As you have your whole life. Do you get more satisfaction playing English words or French?
I thought I played more in English but my stats show I'm about 50/50. You know, there are very few places when you are bilingual that you can actually be in both worlds at the same time. And this game is doing that.
I also like that you don't know where it's going. You and your opponent might each play four or five words in quick succession, and then one person has to go start dinner, and so you stop, too, and pick it up later, and I like that strange rhythm. I play backgammon against a computer – because I really like backgammon. I really like games! But you don't get those interesting time gaps playing against a computer.
The fact that I'm living in rural India probably makes a difference, too. In terms of sustained relationships with people from my language and culture, I'm lacking that here, and this is a way to connect with people from my culture (or cultures), and to be with them in a different way.
You moved to India because you'd been ill with cancer.
After my treatment was through, my spiritual teacher said, "come and rest", so I thought, OK, I'll rest for three months, I'll be fine, and I'll be back in the world. But it took me five years to recover, and by then I felt like I had created roots. And also, honestly, I fell in love with the trees. When I was really, really unwell, I was taking care of the trees, watering them, applying organic fertilizer, making sure the goats didn't eat them. I wasn't super happy about being alive, but these living beings are just … they keep growing forward and forward and forward and forward and forward. I was stuck, but they were my teachers. Nature was saying, you can be stuck for a certain amount of time, but at some point, you, too, have to go forward.




You published a book this year about this experience, but it's an art book: oil pastel drawings you started making while undergoing radiation treatment for Stage 3 cervical cancer in 2009.
I was immobile in a hospital bed for seven days on a 20-minutes-on, 40-minutes-off schedule of radiation therapy, around the clock. It was frightening, painful, and lonely. The drawings emerged from that: on a scale I could manage without moving my torso, using materials – the pastels and a bamboo pencil – that allowed me to pour out my emotions on the page, and then scratch away at the color to reveal further layers of that emotion. The process was life-saving in almost a literal sense, but it was years before I could look at the drawings again, and even longer before I could see them as a means of talking to people about the trauma and grief of serious illness, even when the treatment is, by all scientific measures, successful.
Not to harp on about this, but you seem to be sharing the book like you're sharing the game and the trees: with people who might really want it.

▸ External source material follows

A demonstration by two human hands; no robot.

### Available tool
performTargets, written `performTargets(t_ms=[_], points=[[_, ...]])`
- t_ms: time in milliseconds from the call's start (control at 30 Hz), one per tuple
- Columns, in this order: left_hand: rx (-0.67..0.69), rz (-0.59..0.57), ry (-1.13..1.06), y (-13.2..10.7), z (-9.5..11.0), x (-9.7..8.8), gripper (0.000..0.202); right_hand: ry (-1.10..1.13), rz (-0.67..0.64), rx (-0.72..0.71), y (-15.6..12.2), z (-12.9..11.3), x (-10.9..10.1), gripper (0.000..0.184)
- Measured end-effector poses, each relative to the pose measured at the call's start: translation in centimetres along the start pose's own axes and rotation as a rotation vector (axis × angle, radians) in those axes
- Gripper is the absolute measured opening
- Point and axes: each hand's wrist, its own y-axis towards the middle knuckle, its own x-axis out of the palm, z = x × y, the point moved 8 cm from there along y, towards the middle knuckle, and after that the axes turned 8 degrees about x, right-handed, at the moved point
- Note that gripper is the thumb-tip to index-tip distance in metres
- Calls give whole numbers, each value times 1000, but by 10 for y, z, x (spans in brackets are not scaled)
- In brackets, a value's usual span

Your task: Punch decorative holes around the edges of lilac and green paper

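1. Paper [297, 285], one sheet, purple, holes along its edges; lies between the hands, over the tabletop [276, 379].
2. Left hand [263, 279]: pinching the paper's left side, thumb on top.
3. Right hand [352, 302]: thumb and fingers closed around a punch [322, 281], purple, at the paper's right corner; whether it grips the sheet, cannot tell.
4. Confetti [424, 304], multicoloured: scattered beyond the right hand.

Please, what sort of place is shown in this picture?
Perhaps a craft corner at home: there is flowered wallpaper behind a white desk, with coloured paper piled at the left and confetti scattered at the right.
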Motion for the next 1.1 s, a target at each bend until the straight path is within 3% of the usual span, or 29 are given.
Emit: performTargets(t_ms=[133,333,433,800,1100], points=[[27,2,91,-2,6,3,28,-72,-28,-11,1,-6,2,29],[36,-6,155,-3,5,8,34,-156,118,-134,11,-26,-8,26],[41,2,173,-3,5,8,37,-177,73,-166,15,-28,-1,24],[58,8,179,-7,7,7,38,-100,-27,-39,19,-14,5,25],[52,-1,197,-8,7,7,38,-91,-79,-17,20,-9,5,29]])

I thought hard about who this book would touch. Am I looking to reach out to cancer patients? Not particularly; they're going through their own experiences. For example, a friend in New York bought it for her neighbor who is dying of cancer, and this woman said, "yes, but this girl gets through it". And I sent it to someone who also had had cancer, and she got really angry at me, saying I'd written a horror story, and I had to talk positively.
But then I thought about the medical teams – the oncologists and, even more, the chaplains. And that's been amazing. I had my first talk last week, at the University of Texas's UT MD Anderson cancer center, and it was like when you throw a baseball and someone's holding out a glove and it just goes thud, perfectly, right in there. People were asking, "What do we do? Our patients are in such grief, but they're healed." These doctors, and even the chaplains, they don't know how to deal with that grief because all they've just been taught is to remove the cancer. They haven't been taught that they're going to be dealing with a grief-stricken person who's been given their life back but has not integrated that information yet.
So you'll try to teach them.
Yep, me. And if I can't manage, maybe we'll ship them some trees.